Opel va négocier une baisse des coûts
Par Barbara Leblanc - Publié le
Confirmant des rumeurs, le constructeur General Motors annonce le 8 février que sa filiale européenne va mener des discussions stratégiques sans pouvoir préjuger de leur résultat.
Opel va négocier avec ses syndicats une baisse des coûts, car la marque doit améliorer ses résultats, que ce soit ses marges, ses coûts et son chiffre d’affaires, assure un porte-parole d’Opel. Une mesure mise en place sous pression de la maison-mère américaine General Motors.
Selon le Wall Street Journal, les négociations pourraient aller plus loin et concerner la fermeture de deux usines, en Allemagne et au Royaume-Uni. Au total, plus de 5 000 personnes travaillent sur ces sites. Le groupe n’a pas souhaité faire de commentaires sur ces informations.
La direction de l'entreprise, son conseil de surveillance et le comité d'entreprise "vont mener des discussions stratégiques", sans pouvoir préjuger de leur résultat, rappelle le porte-parole.
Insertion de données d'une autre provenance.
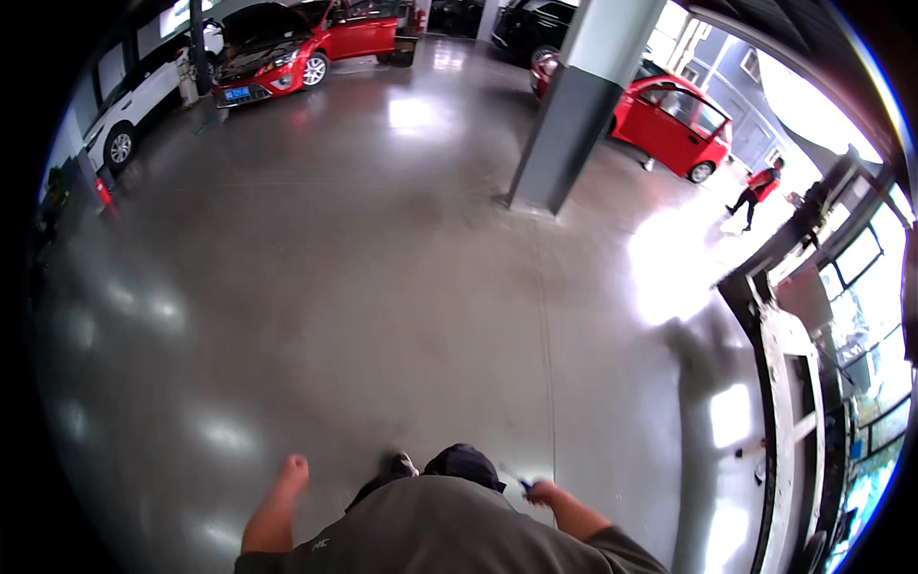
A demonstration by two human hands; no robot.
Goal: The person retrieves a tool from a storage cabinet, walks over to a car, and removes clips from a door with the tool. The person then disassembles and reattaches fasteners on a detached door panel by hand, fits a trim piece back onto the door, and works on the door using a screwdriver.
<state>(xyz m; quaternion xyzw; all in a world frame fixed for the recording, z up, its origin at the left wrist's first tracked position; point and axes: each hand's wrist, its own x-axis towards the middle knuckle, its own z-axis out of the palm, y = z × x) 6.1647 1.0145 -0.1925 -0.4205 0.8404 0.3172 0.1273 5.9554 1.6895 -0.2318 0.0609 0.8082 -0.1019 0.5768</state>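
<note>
My left hand [295, 469] hangs out to the left of my body over the grey floor. Its fingers are curled into a fist, and nothing shows in it. On the other side, my right hand [542, 493] is closed around a small screwdriver [525, 485] with a blue handle. Its thin shaft points forward and to the left, blurred against the floor. Neither hand touches anything else. Between them are my dark shirt [440, 526] and one shoe [405, 465].
A grey pillar [574, 134] stands ahead, right of centre. Far left are a red car [287, 62] with its bonnet up and a white car [134, 105]. Another red car [674, 120] and a walking person [760, 187] are far right. A white metal frame [789, 383] lines the right side.
</note>
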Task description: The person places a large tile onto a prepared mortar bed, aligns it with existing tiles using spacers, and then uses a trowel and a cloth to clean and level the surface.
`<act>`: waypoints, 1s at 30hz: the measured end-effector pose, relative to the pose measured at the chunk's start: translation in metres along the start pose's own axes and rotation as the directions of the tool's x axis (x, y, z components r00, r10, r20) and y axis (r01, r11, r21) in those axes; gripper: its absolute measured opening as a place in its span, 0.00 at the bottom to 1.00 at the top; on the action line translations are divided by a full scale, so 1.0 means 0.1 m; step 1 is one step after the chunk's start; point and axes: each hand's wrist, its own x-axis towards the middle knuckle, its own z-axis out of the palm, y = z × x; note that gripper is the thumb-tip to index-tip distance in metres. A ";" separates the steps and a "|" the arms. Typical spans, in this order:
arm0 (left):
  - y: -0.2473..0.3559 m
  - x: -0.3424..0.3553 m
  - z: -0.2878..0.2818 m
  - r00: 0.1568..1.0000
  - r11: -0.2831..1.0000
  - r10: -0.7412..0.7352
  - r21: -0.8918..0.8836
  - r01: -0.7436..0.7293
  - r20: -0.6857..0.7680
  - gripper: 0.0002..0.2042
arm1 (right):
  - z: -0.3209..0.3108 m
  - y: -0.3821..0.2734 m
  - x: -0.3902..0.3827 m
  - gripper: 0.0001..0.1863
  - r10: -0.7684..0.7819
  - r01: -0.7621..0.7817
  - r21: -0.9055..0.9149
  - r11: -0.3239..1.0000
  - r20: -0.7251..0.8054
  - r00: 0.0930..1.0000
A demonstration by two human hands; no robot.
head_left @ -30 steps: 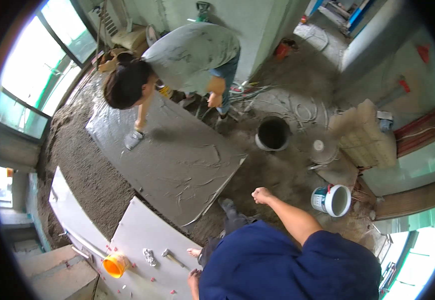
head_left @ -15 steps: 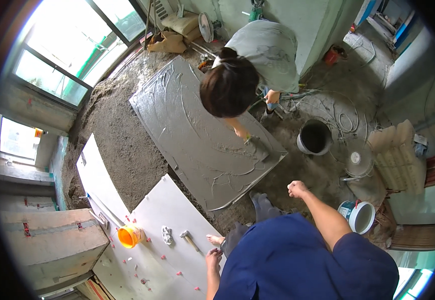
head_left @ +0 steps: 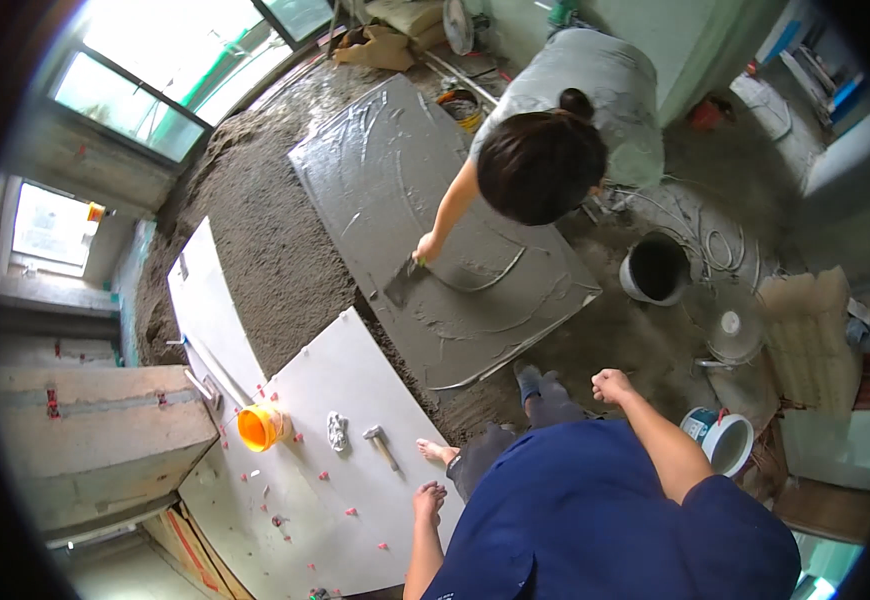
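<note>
My right hand [head_left: 610, 387] is closed in a fist at the end of a bent arm, above the grey floor, and nothing shows in it. Low over the white tiles, my left hand [head_left: 430, 502] has its fingers curled in, with no object visible. The closest tool to it is a hammer [head_left: 381, 447], lying loose on a large white tile [head_left: 340, 365]. Beyond my feet, a co-worker bends over a big slab coated in wet grey mortar [head_left: 375, 170]. The co-worker's hand [head_left: 425, 250] presses a notched-looking trowel [head_left: 401, 284] into that coating.
An orange bucket [head_left: 258, 428], a crumpled white bundle [head_left: 337, 431] and several red tile clips [head_left: 324, 476] are on the laid tiles. Rough sand-coloured bedding [head_left: 255, 240] borders them. At right stand a dark-filled bucket [head_left: 655, 269], a white bucket [head_left: 727, 445] and coiled cables [head_left: 720, 250].
The co-worker's trowel has swept left across the mortar, and the co-worker's head has shifted right in the view. My view has turned slightly; both my hands stay curled.
</note>
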 end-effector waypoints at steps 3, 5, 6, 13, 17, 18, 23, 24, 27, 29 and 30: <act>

Le comité d’entreprise d’Opel assure n’avoir "aucune information selon lesquelles GM ou les dirigeants d'Opel prévoient de contrevenir aux accords". Il y a deux ans, le groupe Opel a conclu des accords avec les syndicats, qui excluent tout licenciement économique ou fermeture d’usine en Europe d’ici à 2014.
Selon le journal américain, GM s'apprêterait à publier des pertes "épouvantables" pour Opel au quatrième trimestre, selon la même source. Opel enregistre des coûts de production élevés et est vulnérable à la crise qui touche la zone euro. Sa maison-mère interdit à Opel d'exporter en masse hors d'Europe, un marché sans perspectives et touché par des surcapacités, car il craint qu'il ne fasse concurrence à ses autres marques.
Lors de la dernière crise économique, GM et le gouvernement allemand, la chancelière Angela Merkel en tête, s'étaient durement affrontés sur la recherche d'un éventuel repreneur et l'opportunité de verser des aides publiques.
Le maintien d'Opel dans le giron de GM avait alors été conclu moyennant 8 000 suppressions d'emplois sur 48 000 en Europe et la fermeture de l'usine d'Anvers (Belgique).